3. En premier lieu, il ressort des pièces du dossier que, lors de son audition en garde à vue le 11 avril 2023, M. C... a déclaré souffrir d'hépatite dite " C ", d'une thrombose, d'une " prostate chronique ", d'un ganglion devant être retiré, de problèmes psychologiques et avoir été soigné pour une tuberculose, mais également être suivi par des praticiens au centre hospitalier de la Croix-Rousse ainsi qu'un médecin généraliste. Il a indiqué souhaiter obtenir un titre de séjour au regard de son état de santé. Toutefois, il résulte d'un certificat médical du même jour établi sur réquisition par un docteur en médecine que si l'intéressé bénéficiait d'un traitement retrouvé lors de la fouille, dont la nature n'a pas été précisée, son état de santé était compatible avec une garde à vue sous réserve de l'administration de ce traitement. De même, il ressort d'un document établi le même jour, signé par l'intéressé, que son état de santé n'était pas d'une particulière vulnérabilité ou comme relevant d'un handicap, seuls des problèmes de santé non précisés ayant été évoqués. Ainsi, hormis les propres déclarations de M. C..., il n'apparaît pas que, à la date de la décision contestée, la préfète du Rhône aurait disposé d'éléments suffisamment précis permettant de penser que sa situation relevait du 9° de l'article L. 611-3 précité. Le moyen tiré du vice de procédure, faute de saisine pour avis du collège des médecins de l'OFII, doit donc être écarté.

4. En deuxième lieu, l'arrêté contesté qui, en particulier, retrace le parcours administratif en France de M. C..., mentionne différents éléments, repris plus haut, relatifs à son état de santé et rappelle que sa compagne, dont il est séparé, se trouvait sur le territoire ainsi que son fils, témoigne d'un examen particulier de sa situation. Aucune erreur de droit ne saurait être retenue.
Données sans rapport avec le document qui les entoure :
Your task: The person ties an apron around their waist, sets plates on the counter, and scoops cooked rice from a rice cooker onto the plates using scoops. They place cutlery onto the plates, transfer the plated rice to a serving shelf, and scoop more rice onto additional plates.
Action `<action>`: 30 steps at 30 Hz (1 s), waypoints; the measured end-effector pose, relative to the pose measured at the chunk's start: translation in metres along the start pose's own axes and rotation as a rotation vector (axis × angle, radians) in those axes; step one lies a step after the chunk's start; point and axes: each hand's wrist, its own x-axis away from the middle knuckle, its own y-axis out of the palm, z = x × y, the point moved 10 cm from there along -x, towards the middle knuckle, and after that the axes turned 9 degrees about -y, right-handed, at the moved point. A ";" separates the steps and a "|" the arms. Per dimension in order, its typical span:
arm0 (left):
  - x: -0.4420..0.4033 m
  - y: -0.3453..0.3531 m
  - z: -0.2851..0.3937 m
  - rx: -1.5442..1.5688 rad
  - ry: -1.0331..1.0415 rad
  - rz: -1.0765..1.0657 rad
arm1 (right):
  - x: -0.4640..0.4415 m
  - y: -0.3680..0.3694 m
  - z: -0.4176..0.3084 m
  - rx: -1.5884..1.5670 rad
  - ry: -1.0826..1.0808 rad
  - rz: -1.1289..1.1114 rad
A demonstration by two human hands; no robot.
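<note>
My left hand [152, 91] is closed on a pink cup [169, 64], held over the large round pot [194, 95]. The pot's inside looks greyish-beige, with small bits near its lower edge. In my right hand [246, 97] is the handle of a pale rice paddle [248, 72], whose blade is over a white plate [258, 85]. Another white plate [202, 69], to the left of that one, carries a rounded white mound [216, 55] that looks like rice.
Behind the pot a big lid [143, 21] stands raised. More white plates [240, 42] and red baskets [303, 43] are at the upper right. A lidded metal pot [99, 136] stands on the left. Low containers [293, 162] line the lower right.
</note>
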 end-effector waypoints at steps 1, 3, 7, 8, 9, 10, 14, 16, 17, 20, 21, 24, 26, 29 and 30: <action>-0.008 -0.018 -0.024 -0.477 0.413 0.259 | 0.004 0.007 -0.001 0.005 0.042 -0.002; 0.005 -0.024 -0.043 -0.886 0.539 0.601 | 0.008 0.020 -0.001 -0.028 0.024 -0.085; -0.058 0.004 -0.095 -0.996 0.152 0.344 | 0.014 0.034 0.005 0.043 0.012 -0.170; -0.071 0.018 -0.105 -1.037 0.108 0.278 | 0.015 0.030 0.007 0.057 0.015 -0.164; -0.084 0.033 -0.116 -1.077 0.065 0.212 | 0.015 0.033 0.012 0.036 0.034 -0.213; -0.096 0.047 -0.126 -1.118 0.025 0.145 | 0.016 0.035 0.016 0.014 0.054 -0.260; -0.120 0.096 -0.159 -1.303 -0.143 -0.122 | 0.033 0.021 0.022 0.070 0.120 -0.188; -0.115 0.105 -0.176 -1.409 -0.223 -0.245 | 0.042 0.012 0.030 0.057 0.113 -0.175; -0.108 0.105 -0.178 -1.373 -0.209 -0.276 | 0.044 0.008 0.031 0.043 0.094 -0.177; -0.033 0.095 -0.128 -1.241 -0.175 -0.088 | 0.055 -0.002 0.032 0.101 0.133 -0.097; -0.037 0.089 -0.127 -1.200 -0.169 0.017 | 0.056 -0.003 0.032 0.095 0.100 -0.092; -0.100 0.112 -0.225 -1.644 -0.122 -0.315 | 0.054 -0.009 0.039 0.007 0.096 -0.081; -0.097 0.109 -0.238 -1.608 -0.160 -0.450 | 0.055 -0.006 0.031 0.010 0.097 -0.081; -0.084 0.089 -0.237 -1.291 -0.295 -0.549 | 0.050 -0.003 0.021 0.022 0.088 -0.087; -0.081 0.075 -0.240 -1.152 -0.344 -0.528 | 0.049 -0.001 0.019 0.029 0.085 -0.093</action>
5. En troisième lieu, si M. C... produit pour la première fois en appel différents documents à caractère médical, comprenant des éléments relatifs à des rendez-vous médicaux, ainsi que plusieurs ordonnances, ces pièces ne font état d'aucune pathologie précise et de l'impossibilité de soins en Géorgie, où l'intéressé a vécu, selon ses déclarations jusqu'à son entrée en France le 14 septembre 2021. Rien dans ces éléments ni ses déclarations ne permet de penser que son état de santé nécessiterait une prise en charge médicale dont le défaut pourrait avoir pour lui des conséquences d'une exceptionnelle gravité et que, au regard de l'offre de soins et des caractéristiques du système de santé dans son pays d'origine, il ne pourrait pas y bénéficier effectivement d'un traitement approprié au sens des dispositions précitées du 9° de l'article L. 611-3. Aucune méconnaissance de ces dispositions ne saurait être admise.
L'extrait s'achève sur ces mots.